Start of Block

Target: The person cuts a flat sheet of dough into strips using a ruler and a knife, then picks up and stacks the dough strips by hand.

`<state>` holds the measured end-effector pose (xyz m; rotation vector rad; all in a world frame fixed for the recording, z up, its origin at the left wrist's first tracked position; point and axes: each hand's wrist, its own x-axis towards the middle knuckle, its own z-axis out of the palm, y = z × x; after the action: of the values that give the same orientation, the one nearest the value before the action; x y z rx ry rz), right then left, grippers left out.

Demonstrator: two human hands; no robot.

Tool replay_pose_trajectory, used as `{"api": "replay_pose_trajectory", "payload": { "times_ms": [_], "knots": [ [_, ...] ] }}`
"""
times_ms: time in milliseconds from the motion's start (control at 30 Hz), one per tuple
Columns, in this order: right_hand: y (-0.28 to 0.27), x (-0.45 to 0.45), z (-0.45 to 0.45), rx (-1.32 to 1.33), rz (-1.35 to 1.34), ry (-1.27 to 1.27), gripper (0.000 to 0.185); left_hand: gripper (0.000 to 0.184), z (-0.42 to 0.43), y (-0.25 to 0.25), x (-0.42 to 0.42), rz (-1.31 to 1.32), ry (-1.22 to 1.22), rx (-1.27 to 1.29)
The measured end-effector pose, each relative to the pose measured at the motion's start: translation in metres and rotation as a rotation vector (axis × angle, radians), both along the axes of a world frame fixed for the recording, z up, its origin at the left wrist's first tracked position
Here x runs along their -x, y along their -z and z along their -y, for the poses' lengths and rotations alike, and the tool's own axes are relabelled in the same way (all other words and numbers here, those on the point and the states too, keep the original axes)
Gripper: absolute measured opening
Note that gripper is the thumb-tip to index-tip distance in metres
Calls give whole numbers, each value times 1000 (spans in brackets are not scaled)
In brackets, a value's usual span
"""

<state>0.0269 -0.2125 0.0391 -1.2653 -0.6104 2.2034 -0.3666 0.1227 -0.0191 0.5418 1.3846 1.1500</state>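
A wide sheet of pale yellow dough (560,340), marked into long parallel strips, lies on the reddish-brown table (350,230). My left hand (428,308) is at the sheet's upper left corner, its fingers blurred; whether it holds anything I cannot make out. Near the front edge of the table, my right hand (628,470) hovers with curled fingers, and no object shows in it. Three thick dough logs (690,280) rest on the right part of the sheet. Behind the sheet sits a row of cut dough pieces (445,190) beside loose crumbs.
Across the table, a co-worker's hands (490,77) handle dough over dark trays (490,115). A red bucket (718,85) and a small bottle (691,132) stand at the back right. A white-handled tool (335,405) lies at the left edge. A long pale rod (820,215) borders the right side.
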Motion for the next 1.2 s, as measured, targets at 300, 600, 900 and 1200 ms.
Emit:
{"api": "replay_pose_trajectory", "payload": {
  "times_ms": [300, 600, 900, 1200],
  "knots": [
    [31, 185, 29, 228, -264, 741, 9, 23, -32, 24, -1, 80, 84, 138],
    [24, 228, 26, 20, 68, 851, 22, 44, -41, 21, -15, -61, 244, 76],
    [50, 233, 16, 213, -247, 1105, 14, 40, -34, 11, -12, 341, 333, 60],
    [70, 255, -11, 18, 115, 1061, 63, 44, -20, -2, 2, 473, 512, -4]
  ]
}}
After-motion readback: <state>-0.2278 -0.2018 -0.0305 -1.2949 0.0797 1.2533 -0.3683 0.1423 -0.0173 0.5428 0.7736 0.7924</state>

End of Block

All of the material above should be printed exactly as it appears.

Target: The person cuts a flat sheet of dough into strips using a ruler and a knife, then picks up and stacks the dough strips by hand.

`<state>` holds the measured end-effector pose (xyz m; rotation vector rad; all in a world frame fixed for the recording, z up, its origin at the left wrist's first tracked position; point and axes: each hand's wrist, its own x-axis towards the middle knuckle, its own z-axis out of the palm, y = z × x; after the action: of the values that give the same orientation, the one nearest the value before the action; x y z rx ry rz), right then left, grippers left out.

Demonstrator: two human hands; no robot.

Tool replay_pose_trajectory, used as `{"api": "replay_pose_trajectory", "payload": { "times_ms": [_], "knots": [ [_, ...] ] }}`
"""
times_ms: time in milliseconds from the motion's start (control at 30 Hz), one per tuple
Columns, in this order: right_hand: y (-0.28 to 0.27), x (-0.45 to 0.45), z (-0.45 to 0.45), rx (-1.32 to 1.33), rz (-1.35 to 1.34), ry (-1.27 to 1.27), gripper (0.000 to 0.185); left_hand: gripper (0.000 to 0.184), z (-0.42 to 0.43), y (-0.25 to 0.25), x (-0.42 to 0.42), rz (-1.31 to 1.32), ry (-1.22 to 1.22), rx (-1.27 to 1.29)
The measured end-effector pose, each relative to the pose measured at the motion's start: translation in metres and rotation as a rotation vector (axis × angle, radians), both along the axes of a world frame fixed for the recording, z up, its origin at the left wrist's first tracked position
Here x runs along their -x, y along their -z and z along their -y, for the poses' lengths and rotations alike, and the tool's own axes are relabelled in the same way (all other words and numbers here, those on the point and the states too, keep the original axes)
Gripper: absolute measured opening
Note that gripper is the thumb-tip to index-tip distance in metres
Calls give whole numbers, each value times 1000 (spans in brackets are not scaled)
In brackets, a value's usual span
"""

<state>0.0269 -0.2125 0.0391 -1.2653 -0.6104 2.2034 -0.3666 0.1227 -0.0191 0.5418 1.3846 1.1500</state>
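A wide sheet of pale yellow dough (560,340), marked into long parallel strips, lies on the reddish-brown table (350,230). My left hand (428,308) is at the sheet's upper left corner, its fingers blurred; whether it holds anything I cannot make out. Near the front edge of the table, my right hand (628,470) hovers with curled fingers, and no object shows in it. Three thick dough logs (690,280) rest on the right part of the sheet. Behind the sheet sits a row of cut dough pieces (445,190) beside loose crumbs.
Across the table, a co-worker's hands (490,77) handle dough over dark trays (490,115). A red bucket (718,85) and a small bottle (691,132) stand at the back right. A white-handled tool (335,405) lies at the left edge. A long pale rod (820,215) borders the right side.
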Motion for the next 1.2 s, as measured, targets at 300, 600, 900 and 1200 ms.
Emit:
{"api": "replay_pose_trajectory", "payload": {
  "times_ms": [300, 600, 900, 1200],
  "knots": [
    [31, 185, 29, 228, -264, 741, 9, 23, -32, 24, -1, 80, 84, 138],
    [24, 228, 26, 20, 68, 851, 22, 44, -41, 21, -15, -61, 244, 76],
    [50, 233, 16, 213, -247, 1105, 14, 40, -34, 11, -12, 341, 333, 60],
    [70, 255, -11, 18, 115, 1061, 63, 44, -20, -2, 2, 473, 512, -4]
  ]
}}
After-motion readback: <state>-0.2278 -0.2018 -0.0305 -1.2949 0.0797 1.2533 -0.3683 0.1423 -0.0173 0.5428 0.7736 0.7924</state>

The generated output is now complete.